▸ **WORK TASK**: Transcribe the listing exactly; drop the images.

▸ **RECORDED DATA**:
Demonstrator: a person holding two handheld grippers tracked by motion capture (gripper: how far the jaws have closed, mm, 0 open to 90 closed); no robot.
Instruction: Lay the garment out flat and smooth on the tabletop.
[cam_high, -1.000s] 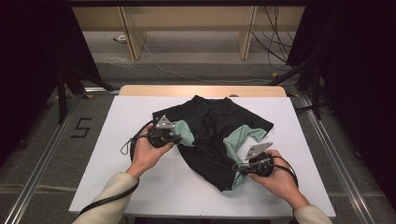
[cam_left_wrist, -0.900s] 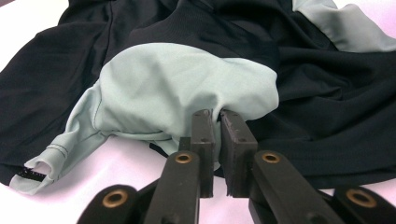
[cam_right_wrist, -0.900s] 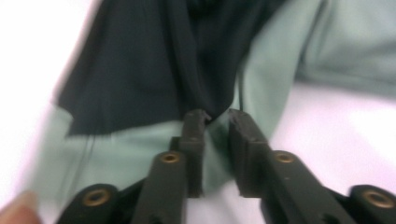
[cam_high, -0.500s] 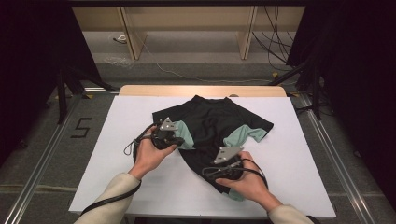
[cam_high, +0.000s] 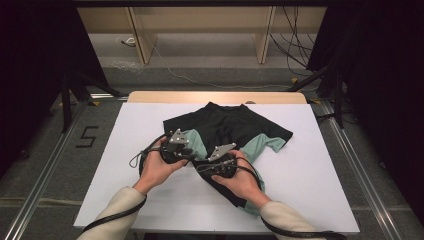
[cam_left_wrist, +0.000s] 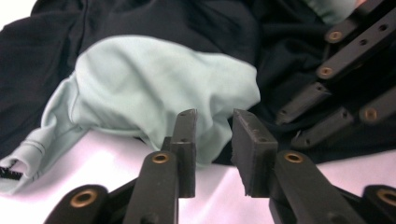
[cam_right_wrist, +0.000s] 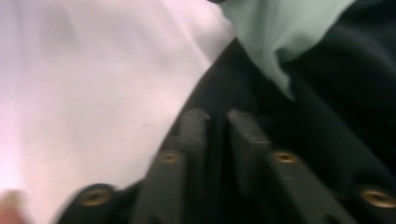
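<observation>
A black and mint shirt (cam_high: 235, 132) lies on the white worktop (cam_high: 320, 180). Left tongs (cam_left_wrist: 212, 140) have just opened narrowly, empty, by its mint sleeve (cam_left_wrist: 163, 93). Right tongs (cam_right_wrist: 217, 135) have just been closing, pinching its black edge.

Both forearms reach in from below, hands side by side, knuckles nearly meeting. The left gripper (cam_high: 192, 151) sits level, its jaws just having parted, a narrow gap between the pads (cam_left_wrist: 250, 149) with nothing pinched. The right gripper (cam_high: 204, 165), just beside it, has been closing; its jaws stand almost together, the view blurred.
</observation>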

▸ **RESPONSE FOR THIS EXERCISE**:
Demonstrator: a person holding two handheld grippers tracked by motion capture (gripper: how far the jaws have closed, mm, 0 open to 90 closed); no robot.
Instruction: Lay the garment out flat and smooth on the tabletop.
[cam_high, -1.000s] 
[cam_left_wrist, -0.900s] 
[cam_right_wrist, -0.900s] 
[cam_high, -0.500s] 
[cam_high, +0.000s] 
[cam_left_wrist, +0.000s] 
[cam_right_wrist, +0.000s] 
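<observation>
A black and mint shirt (cam_high: 235, 132) lies on the white worktop (cam_high: 320, 180). Left tongs (cam_left_wrist: 212, 140) have just opened narrowly, empty, by its mint sleeve (cam_left_wrist: 163, 93). Right tongs (cam_right_wrist: 217, 135) have just been closing, pinching its black edge.

Both forearms reach in from below, hands side by side, knuckles nearly meeting. The left gripper (cam_high: 192, 151) sits level, its jaws just having parted, a narrow gap between the pads (cam_left_wrist: 250, 149) with nothing pinched. The right gripper (cam_high: 204, 165), just beside it, has been closing; its jaws stand almost together, the view blurred.
</observation>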

Nothing else is needed for the answer.